Que dirait le « Missionnaire » ? Que dirait-il, ce beau vieillard qui avait si bien vu qu’elle agonisait de la soif de vivre ?… Le souvenir de cet inconnu la fit pleurer silencieusement dans l’ombre.

— Hélas ! pensait-elle, il aurait grande pitié de son enfant, il me sauverait, sans doute ! Mais vit-il encore, seulement ? depuis tant d’années, et dans quel endroit du monde peut-il être, vivant ou mort ?

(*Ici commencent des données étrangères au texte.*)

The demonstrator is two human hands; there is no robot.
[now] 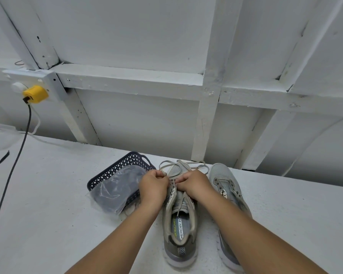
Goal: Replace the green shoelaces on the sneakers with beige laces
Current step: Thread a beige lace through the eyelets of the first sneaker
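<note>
Two grey sneakers stand side by side on the white table, toes pointing away from me. The left sneaker has a beige lace looped loosely over its toe. My left hand and my right hand sit over the eyelets with fingers curled, each pinching the lace near the middle of the shoe. The right sneaker lies beside my right forearm with bare eyelets showing; no lace is seen in it.
A dark blue perforated basket holding a clear plastic bag sits just left of my left hand. A yellow plug with a black cable is at the far left. The white panelled wall rises behind the table.
</note>
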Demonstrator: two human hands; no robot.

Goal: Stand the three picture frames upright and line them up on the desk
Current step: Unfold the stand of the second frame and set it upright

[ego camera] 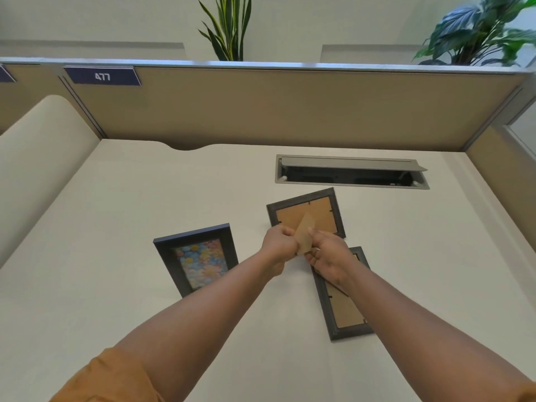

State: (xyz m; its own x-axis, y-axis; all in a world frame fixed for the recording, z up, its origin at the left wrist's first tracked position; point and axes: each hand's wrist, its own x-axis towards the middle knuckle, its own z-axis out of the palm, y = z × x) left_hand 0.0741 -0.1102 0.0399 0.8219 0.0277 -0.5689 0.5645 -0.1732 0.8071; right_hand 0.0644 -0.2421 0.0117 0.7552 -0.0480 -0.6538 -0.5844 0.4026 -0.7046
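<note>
Three dark picture frames are on the cream desk (116,285). One frame (197,258) lies face up at the left, showing a colourful flower picture. A second frame (316,208) shows its brown cardboard back, and its near edge is in my hands. My left hand (280,246) grips that frame's lower left corner. My right hand (330,256) pinches its brown cardboard stand flap (304,236), which is pulled out from the back. The third frame (343,311) lies face down to the right, partly under my right hand and forearm.
An open cable hatch (351,172) with a raised grey lid is set in the desk behind the frames. A tan partition wall (290,105) closes the back and right side, with a "477" label (103,76). Two plants (229,27) stand beyond it.
</note>
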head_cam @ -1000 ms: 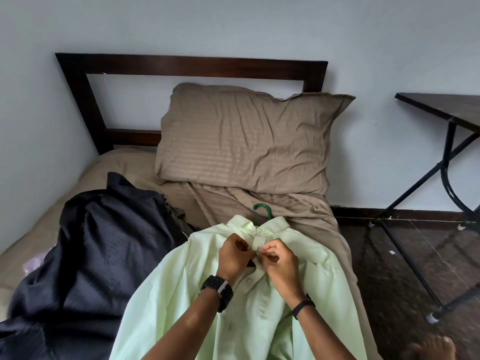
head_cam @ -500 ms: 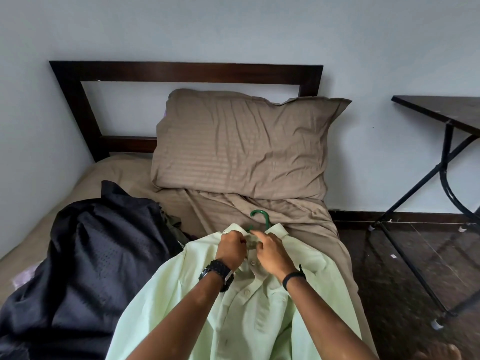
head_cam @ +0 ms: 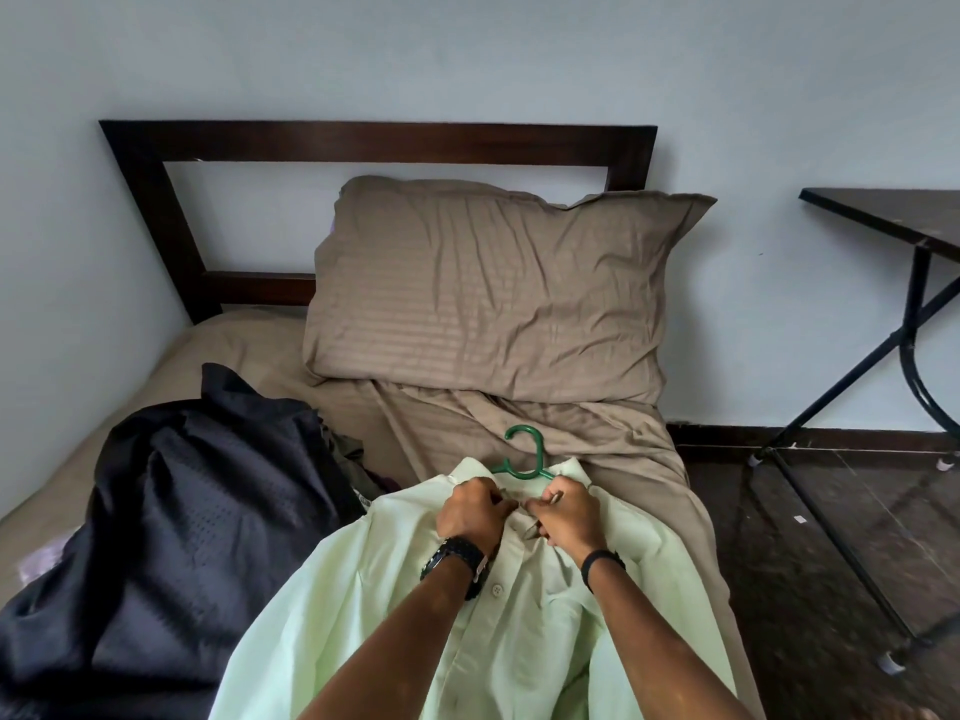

Elle se prit alors à songer, comme font les malheureux, à tous les sauveurs possibles que peut rencontrer une créature au désespoir et qui, jamais, au grand jamais, ne sont rencontrés par personne !

Elle se souvint d’une image qu’elle avait admirée autrefois, dans la boutique du doreur, et qu’elle eût été ravie de posséder. Cette image représentait une scène de mauvais lieu, quelques hommes à figures de malandrins, assis et buvant avec des filles crapuleuses. À droite, l’un des murs de cette caverne avait disparu pour faire place à une vision lumineuse. Le doux Christ galiléen environné de sa gloire, tel qu’il apparut à Madeleine au jardin de la Résurrection, se tenait immobile dans la clarté, sa Face douloureuse exprimant une pitié divine, et tendait ses mains pleines de pardon à l’une des femmes, une toute jeune fille qui s’était détachée du groupe et se traînait sur ses genoux, en l’implorant avec ferveur.